Sous les sanctions prévues par l'article 10 de la loi du 1er juin 1849 sur la révision des tarifs en matière criminelle, le médecin requis d'opérer un prélèvement sanguin, en vertu de l'article 44bis de la loi du 1er août 1899 ne peut s'abstenir de procéder à ce prélèvement que si ses constatations font apparaître une contre-indication formelle à cette mesure ou s'il reconnaît fondées les raisons qu'invoque, pour s'y soustraire, la personne qui doit subir la prise de sang.
Le médecin qui dans l'une ou l'autre de ces éventualités estime ne pas devoir procéder au prélèvement sanguin, relate dans un rapport établi sur-le-champ les raisons de son abstention. Ce rapport est remis à l'autorité requérante. Il peut l'être sous pli fermé si le médecin n'a pas été requis par un magistrat ou si la remise n'est pas faite directement au magistrat requérant. Le rapport ou le pli qui le contient est annexé aussitôt au procès-verbal.

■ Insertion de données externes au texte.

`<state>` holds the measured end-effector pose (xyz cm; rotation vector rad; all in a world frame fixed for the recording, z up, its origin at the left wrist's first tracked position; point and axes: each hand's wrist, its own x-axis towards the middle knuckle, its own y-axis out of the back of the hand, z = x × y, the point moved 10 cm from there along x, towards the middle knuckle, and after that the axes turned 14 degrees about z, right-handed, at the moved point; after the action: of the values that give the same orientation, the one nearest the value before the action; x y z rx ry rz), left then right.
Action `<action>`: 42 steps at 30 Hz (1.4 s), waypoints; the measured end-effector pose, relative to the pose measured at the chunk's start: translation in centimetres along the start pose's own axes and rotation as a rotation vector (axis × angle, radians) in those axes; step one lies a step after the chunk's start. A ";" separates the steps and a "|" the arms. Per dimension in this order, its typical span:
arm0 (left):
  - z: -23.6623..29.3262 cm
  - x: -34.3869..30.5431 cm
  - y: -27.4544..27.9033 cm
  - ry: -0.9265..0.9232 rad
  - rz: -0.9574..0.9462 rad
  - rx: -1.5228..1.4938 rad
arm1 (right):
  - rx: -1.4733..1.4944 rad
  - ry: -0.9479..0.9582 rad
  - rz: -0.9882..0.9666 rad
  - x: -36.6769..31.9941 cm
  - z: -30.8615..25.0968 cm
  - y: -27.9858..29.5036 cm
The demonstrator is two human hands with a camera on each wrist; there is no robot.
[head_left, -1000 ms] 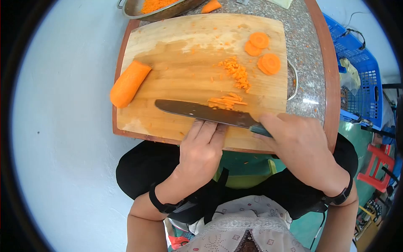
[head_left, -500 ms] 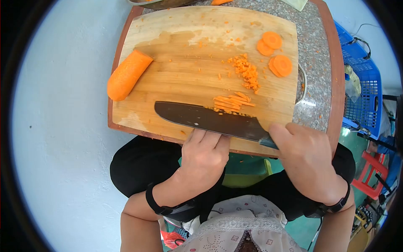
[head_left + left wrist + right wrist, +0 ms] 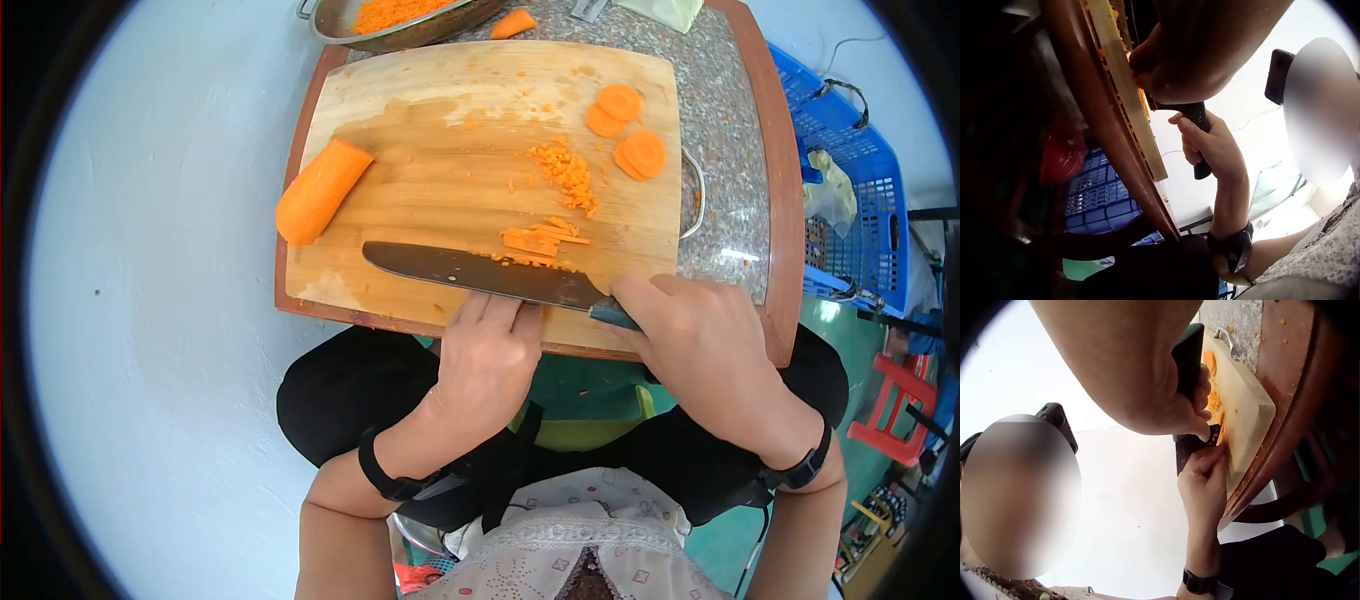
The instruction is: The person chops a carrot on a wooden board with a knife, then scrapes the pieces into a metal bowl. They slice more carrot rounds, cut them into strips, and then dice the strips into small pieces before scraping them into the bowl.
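Observation:
The right hand (image 3: 705, 335) grips the dark handle of a broad knife (image 3: 480, 278), its blade lying across the near part of the wooden board (image 3: 420, 180). Close against the blade's near side is the left hand (image 3: 487, 350), fingers pointing forward and their tips hidden by the blade. In the right wrist view the left hand (image 3: 1202, 481) bends its fingers in beside the blade and orange strips (image 3: 1221, 434); whether they hold a piece is unclear. Carrot sticks (image 3: 535, 240) lie beyond the blade, with diced carrot (image 3: 567, 178) farther back.
A thick carrot piece (image 3: 322, 192) rests at the board's left, and round slices (image 3: 640, 155) at its right. Behind the board are a metal pan (image 3: 420, 32) of orange bits and a carrot end (image 3: 514, 23). A blue basket (image 3: 860, 190) stands right of the table.
The head view has shifted, bringing the pan back into sight. Some sticks beyond the blade now lie closer together. Both hands keep much the same place at the knife.

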<state>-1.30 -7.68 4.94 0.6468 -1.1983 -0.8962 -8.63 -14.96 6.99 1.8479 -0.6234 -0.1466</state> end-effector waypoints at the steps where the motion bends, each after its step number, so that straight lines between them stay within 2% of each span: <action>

Au cas où la personne qui doit subir le prélèvement sanguin ne se soumet pas à l'intervention du médecin requis, Ie fait est constaté dans le procès-verbal dressé par l'autorité requérante.

Article 10 de la Loi du 1er juin 1849:

Les médecins, chirurgiens, officiers de santé, médecins- vétérinaires et experts qui, le pouvant dans les cas prévus par la loi ou le tarif en matière criminelle, auront refusé ou négligé de faire les visites, le service ou les travaux pour lesquels ils auront été légalement requis, seront punis d'une amende de cinquante à cinq cents francs.
En cas de récidive, le maximum de l'amende sera toujours prononcé.